The Export-Import Bank of Korea is suing KB Kookmin Bank over the latter's withdrawal from Sungdong Shipbuilding and Marine Engineering.
The former is claiming 17 billion won or US$14.59 million.
Eximbank said it will file a lawsuit against Kookmin as the liquidation value of the shipbuilder’s bonds, owned by Kookmin, is estimated at 17 billion won less than the share it must pay when creditors agreed to put the shipbuilder under a debt rescheduling scheme in March.
According to Eximbank officials, Kookmin should pay 54.2 billion won under the debt retooling program based on the percentage of its bond amount to the total. However, the liquidation value of Kookmin’s bonds of 289.5 billion won is calculated at just 37.2 billion won.
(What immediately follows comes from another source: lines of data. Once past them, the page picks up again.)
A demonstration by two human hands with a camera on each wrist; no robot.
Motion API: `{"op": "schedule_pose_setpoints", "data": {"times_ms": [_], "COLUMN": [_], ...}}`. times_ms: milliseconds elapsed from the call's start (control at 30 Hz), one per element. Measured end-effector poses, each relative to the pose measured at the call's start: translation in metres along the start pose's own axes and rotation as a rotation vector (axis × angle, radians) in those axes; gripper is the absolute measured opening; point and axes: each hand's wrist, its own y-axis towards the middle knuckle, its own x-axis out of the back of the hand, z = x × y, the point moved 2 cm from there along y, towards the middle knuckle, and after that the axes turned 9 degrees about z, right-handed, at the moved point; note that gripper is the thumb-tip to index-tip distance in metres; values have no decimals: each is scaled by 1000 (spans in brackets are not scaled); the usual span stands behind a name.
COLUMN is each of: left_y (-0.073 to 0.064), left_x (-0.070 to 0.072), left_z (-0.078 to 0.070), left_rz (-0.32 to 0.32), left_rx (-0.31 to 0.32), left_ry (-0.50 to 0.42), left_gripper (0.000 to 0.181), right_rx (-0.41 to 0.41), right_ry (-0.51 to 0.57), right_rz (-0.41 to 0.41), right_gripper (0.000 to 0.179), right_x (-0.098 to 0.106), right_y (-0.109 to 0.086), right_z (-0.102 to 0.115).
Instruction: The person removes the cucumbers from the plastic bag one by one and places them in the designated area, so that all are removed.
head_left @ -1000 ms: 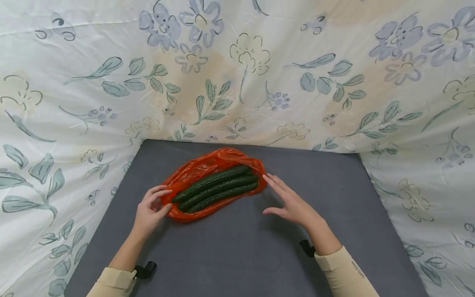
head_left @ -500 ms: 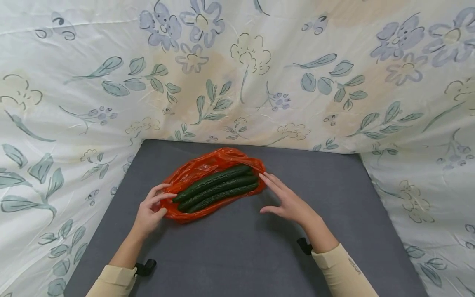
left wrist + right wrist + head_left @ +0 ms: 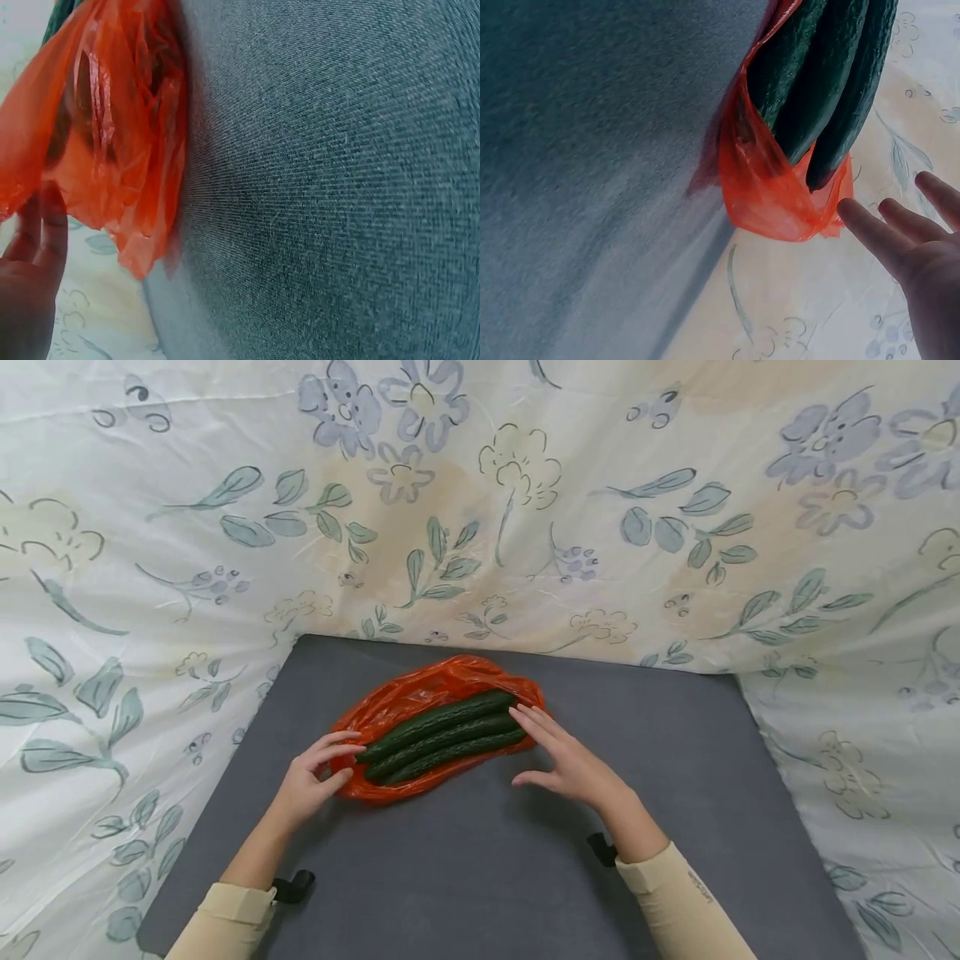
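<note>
Three long dark-green cucumbers (image 3: 442, 741) lie side by side on a crumpled red plastic bag (image 3: 397, 697), whose edges stand up around them. At the bag's left end is my left hand (image 3: 309, 781), its fingers loosely bent and the thumb apart from them. In the left wrist view the fingertips (image 3: 52, 196) meet the red film; the thumb is hidden there. My right hand (image 3: 573, 768) reaches over the bag's right end with fingers extended and thumb spread, nothing held. The right wrist view shows its fingertips (image 3: 846, 208) close to the bag's rim; contact is unclear.
Everything lies on a dark grey table (image 3: 450, 877). A white cloth (image 3: 525, 527) with flowers and leaves hangs behind it and along both sides. Black wrist bands (image 3: 296, 887) sit at the cuffs of beige sleeves (image 3: 232, 914).
My right hand has moved left, its fingertips now over the cucumbers' right ends. The left fingers have shifted slightly at the bag's left end. The head view has tilted a little; the cucumbers stay put.
</note>
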Motion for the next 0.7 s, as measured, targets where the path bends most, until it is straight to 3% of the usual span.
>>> {"op": "schedule_pose_setpoints", "data": {"times_ms": [267, 533, 700], "left_y": [6, 0, 0], "left_x": [5, 3, 3], "left_z": [-26, 1, 6], "left_rz": [0, 15, 21], "left_rx": [45, 43, 39], "left_ry": [46, -11, -77], "left_gripper": [37, 45, 48], "right_rx": [-39, -35, -33], "right_ry": [46, 44, 20], "right_rz": [39, 4, -31], "right_gripper": [97, 87, 84], "right_x": [-3, -3, -2], "right_y": [18, 40, 50], "right_z": [3, 2, 2]}}
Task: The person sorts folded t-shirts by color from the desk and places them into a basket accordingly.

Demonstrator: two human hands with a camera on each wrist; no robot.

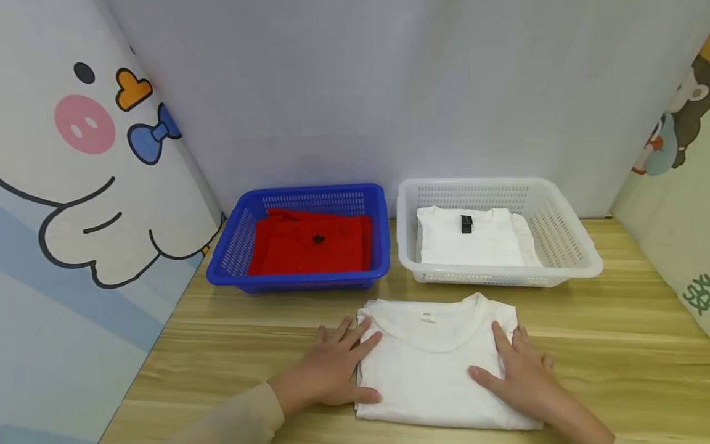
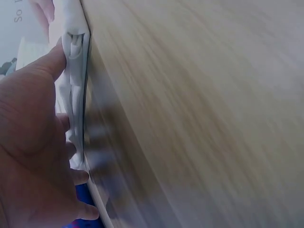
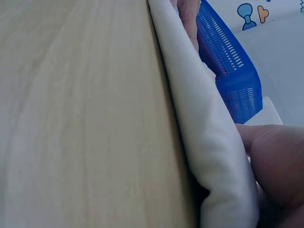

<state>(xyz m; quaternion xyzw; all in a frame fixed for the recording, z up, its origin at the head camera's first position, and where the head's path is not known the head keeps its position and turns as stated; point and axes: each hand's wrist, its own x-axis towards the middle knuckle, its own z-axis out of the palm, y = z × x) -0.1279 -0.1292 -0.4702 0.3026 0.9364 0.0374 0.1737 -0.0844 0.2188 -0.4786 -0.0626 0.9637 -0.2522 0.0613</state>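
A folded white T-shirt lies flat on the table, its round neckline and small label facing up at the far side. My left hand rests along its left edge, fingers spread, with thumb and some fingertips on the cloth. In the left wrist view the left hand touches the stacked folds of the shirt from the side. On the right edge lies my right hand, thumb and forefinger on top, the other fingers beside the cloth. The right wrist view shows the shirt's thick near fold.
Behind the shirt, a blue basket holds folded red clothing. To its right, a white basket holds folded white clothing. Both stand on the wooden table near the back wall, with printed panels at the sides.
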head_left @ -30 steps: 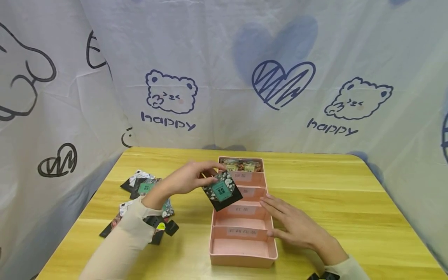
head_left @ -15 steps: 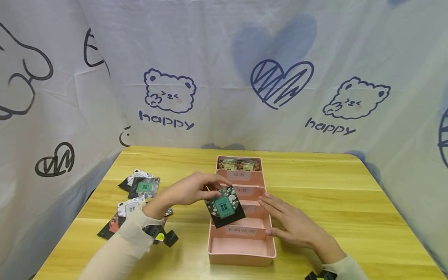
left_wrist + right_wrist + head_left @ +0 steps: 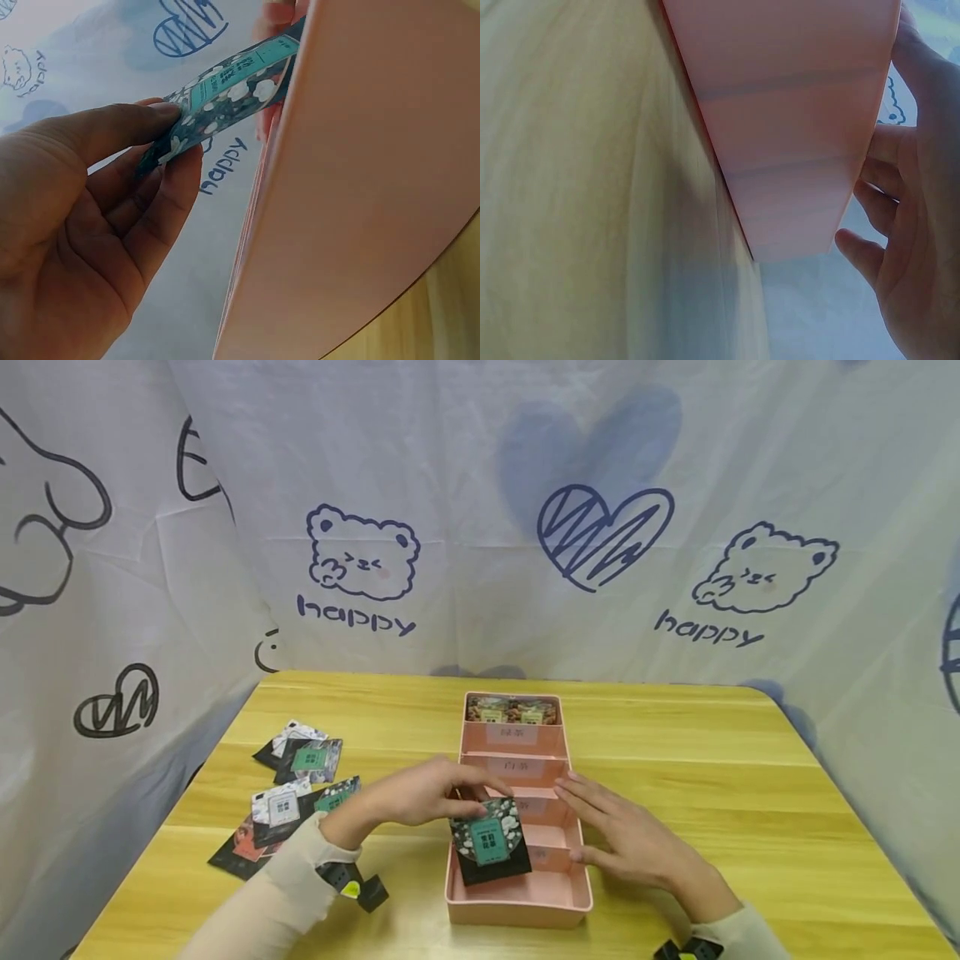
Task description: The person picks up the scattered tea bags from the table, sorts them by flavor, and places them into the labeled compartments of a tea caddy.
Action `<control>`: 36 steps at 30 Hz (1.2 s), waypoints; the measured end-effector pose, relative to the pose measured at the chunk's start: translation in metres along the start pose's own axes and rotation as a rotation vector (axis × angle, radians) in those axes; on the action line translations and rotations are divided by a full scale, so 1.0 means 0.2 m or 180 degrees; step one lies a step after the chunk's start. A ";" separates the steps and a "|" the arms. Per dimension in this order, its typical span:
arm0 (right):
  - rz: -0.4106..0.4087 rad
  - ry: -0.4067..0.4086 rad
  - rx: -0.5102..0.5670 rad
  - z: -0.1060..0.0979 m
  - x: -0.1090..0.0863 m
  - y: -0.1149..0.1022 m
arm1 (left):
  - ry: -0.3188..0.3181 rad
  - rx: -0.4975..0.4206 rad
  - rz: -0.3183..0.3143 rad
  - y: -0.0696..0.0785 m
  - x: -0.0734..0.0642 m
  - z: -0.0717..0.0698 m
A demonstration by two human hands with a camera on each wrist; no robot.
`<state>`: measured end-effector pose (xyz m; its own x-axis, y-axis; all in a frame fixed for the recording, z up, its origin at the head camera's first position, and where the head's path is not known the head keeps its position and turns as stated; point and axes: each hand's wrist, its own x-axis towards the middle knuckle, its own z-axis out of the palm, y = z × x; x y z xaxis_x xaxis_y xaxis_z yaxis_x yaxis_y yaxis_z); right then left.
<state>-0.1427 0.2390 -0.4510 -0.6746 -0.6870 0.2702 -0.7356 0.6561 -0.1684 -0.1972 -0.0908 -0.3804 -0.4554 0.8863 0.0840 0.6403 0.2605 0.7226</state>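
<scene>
My left hand [image 3: 420, 795] pinches a flat tea sachet [image 3: 491, 843] by its upper left edge, thumb on the printed side. The sachet is black with white flowers and a green label, tilted over the front compartments of a long pink box [image 3: 519, 913]. In the left wrist view, the sachet [image 3: 240, 75] reaches past the box's rim, its far end hidden behind the wall. My right hand [image 3: 637, 839] rests against the box's right rim with fingers extended. Its fingertips touch the top edge in the right wrist view, beside the pink side wall [image 3: 795, 120].
Several more sachets [image 3: 281, 810] lie overlapped on the table's left side, with a smaller group [image 3: 309, 760] behind them. Two sachets [image 3: 512, 711] fill the box's rear compartment. Dividers [image 3: 517, 767] with labels split the box. A printed cloth [image 3: 480, 527] hangs behind the table.
My left hand has brought the sachet nearer along the box, from its middle toward the front compartments, turning it more upright. My right hand has stayed at the rim.
</scene>
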 end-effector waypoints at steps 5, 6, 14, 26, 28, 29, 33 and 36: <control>0.0018 -0.0017 0.0008 0.00 -0.01 -0.01 | -0.0025 0.0029 0.0021 0.01 0.00 0.03; 0.0011 -0.0010 0.0004 0.00 0.00 -0.01 | -0.0032 0.0032 0.0019 0.01 0.00 0.04; 0.0013 0.0023 0.0018 0.00 0.00 -0.01 | -0.0161 0.0041 0.0063 -0.01 -0.01 0.08; 0.0056 -0.0027 0.0045 0.00 -0.01 -0.01 | -0.0251 0.0323 0.0148 0.01 -0.03 0.12; 0.0094 -0.0054 0.0059 0.00 -0.01 -0.01 | -0.0276 0.0363 0.0152 0.02 -0.02 0.12; 0.0103 -0.0060 0.0070 0.00 -0.01 -0.01 | -0.0287 0.0384 0.0150 0.02 -0.02 0.12; 0.0135 -0.0077 0.0078 0.00 -0.01 -0.02 | -0.0319 0.0458 0.0183 0.02 -0.02 0.14; 0.0127 -0.0072 0.0072 0.00 0.00 -0.02 | -0.0340 0.0531 0.0278 0.02 -0.02 0.15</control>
<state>-0.1401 0.2370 -0.4495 -0.7045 -0.6674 0.2414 -0.7091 0.6761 -0.2002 -0.1744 -0.0831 -0.3982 -0.3312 0.9415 0.0617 0.7720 0.2328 0.5915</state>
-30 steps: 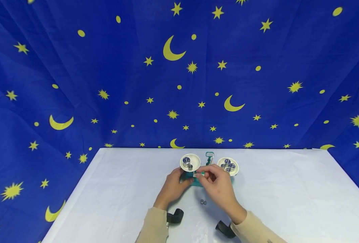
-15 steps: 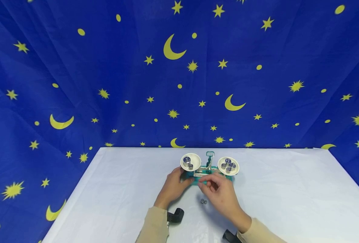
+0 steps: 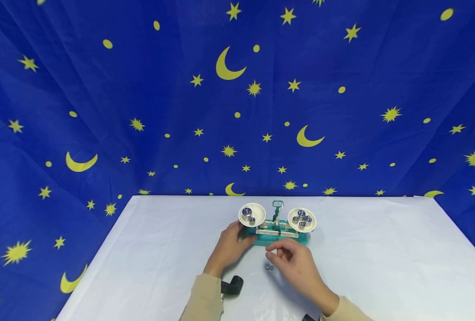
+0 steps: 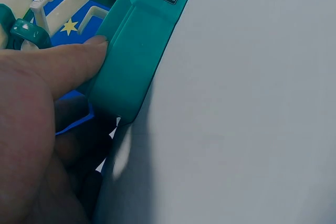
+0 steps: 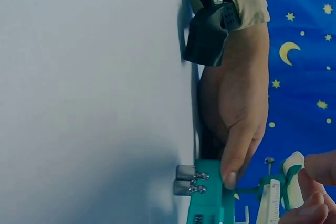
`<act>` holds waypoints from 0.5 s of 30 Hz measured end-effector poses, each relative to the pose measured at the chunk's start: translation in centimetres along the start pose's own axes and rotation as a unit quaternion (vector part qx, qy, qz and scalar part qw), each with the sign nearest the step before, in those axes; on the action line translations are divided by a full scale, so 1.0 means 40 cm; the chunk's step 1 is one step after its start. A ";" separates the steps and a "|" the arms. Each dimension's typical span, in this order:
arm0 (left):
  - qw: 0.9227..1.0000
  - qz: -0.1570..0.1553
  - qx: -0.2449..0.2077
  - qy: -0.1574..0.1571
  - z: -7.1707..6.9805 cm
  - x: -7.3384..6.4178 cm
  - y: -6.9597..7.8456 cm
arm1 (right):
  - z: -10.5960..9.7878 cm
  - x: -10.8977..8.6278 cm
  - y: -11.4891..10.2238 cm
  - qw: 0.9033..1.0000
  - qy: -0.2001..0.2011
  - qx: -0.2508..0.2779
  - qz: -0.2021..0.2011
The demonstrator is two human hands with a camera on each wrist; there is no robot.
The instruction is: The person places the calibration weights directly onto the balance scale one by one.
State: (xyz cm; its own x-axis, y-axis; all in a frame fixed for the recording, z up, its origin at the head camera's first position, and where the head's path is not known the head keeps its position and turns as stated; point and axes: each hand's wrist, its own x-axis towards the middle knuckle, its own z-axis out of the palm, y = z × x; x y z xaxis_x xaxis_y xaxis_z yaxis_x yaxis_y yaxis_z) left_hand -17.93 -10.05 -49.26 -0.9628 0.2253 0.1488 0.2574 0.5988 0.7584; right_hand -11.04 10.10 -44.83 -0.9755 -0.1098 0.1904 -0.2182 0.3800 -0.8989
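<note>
A green student balance [image 3: 263, 240] with two white pans stands on the table. My left hand [image 3: 229, 244] grips the left end of its base; in the left wrist view the thumb [image 4: 79, 61] presses on the base's top, with the other fingers partly hidden below. The left pan [image 3: 258, 209] bears a large and a small metal weight [image 3: 247, 213]. Several metal weights [image 3: 302, 218] sit in the right pan [image 3: 311, 228]. My right hand [image 3: 297, 265] hovers in front of the balance, thumb and forefinger loosely bent, with nothing visible between them. Two small weights [image 3: 269, 267] stand on the table beside its fingertips.
White cloth covers the table [image 3: 173, 236]. A blue curtain [image 3: 189, 111] with yellow moons and stars hangs behind it. A black wrist device [image 3: 232, 285] sits at the left sleeve [image 3: 203, 296].
My right hand has drawn back from the balance's beam toward the front of the table, uncovering the beam's scale. My left hand has stayed on the base.
</note>
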 end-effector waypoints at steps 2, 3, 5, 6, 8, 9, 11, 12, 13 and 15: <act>1.000 0.001 0.001 0.000 0.001 0.000 0.000 | -0.002 -0.004 0.005 1.000 -0.016 -0.001 0.005; 1.000 0.002 0.001 0.000 0.001 -0.001 0.000 | -0.003 -0.006 0.007 1.000 -0.024 0.000 0.004; 1.000 0.000 0.001 -0.001 0.002 -0.001 -0.001 | -0.006 -0.010 0.011 0.999 -0.036 0.000 0.000; 1.000 -0.001 0.002 -0.002 0.002 0.000 -0.002 | -0.007 -0.012 0.013 0.999 -0.043 0.000 -0.001; 1.000 -0.004 0.001 -0.003 0.002 0.000 -0.002 | -0.008 -0.015 0.017 0.999 -0.052 0.001 -0.002; 1.000 -0.005 0.001 -0.004 0.002 0.001 -0.002 | -0.009 -0.016 0.019 0.998 -0.056 0.002 -0.002; 1.000 -0.007 0.000 -0.005 0.002 0.001 -0.003 | -0.009 -0.017 0.023 0.998 -0.063 0.000 0.000; 1.000 -0.007 0.001 -0.005 0.002 0.001 -0.003 | -0.009 -0.017 0.024 0.998 -0.067 -0.001 0.001; 1.000 -0.006 0.001 -0.005 0.002 0.001 -0.003 | -0.009 -0.017 0.027 0.997 -0.072 -0.001 0.002; 1.000 -0.005 0.001 -0.004 0.002 0.001 -0.004 | -0.008 -0.016 0.031 0.997 -0.081 -0.005 0.005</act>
State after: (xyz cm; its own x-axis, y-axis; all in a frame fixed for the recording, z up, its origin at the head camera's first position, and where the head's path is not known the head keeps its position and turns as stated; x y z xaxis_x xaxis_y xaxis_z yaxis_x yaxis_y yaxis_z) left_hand -18.02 -10.07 -49.44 -0.9648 0.2249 0.1361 0.2476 0.6033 0.7581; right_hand -10.71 10.93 -45.95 -0.9607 -0.2525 0.1151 -0.2102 0.3911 -0.8960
“Kookmin’s bonds in Sungdong are valued at 37 billion won if it exits from the creditor group, so the lender should pay 17 billion won more to take responsibility of its share of 54 billion won,” said Min Eung-sik, a director of Eximbank.
“We will handle the matter by principle. We will take the issue to court if Kookmin does not pay."
Kookmin exited from the creditor group in September as it opposed the group’s move to extend additional credit to the ill-fated company.
Eximbank is the main creditor of the company which was put under a restructuring program by creditors due to poor performances. It marked a net loss of 385.2 billion won last year, according to the Financial Supervisory Service.
However, Kookmin says it has no obligation to pay the money as Eximbank underestimated the value of its bonds. Kookmin said that there is a huge difference between the two lenders over calculations, which won’t be narrowed soon. The biggest lender in the nation said that if a legal dispute is the only option of resolving the issue, then so it be.
Kookmin also plans to file a counter lawsuit against Eximbank and other creditors for the loss of 130 billion won incurred by foreign exchange forward contract after it pulled out of the creditors’ group. Kookmin says Eximbank and other creditors should pay for the loss because it happened after the bank’s exit.
However, Eximbank argues that it was Kookmin’s responsibility to hedge the contract, so the loss is the lender’s, not that of other creditors.
Eximbank CEO Kim Yong-hwan has criticized Kookmin for its lack of knowledge and experience in corporate financing.
“Kookmin has no idea what corporate banking is because it has long focused only on retail banking. I think the lender had better focus only on retail business,” said Kim in a meeting with reporters.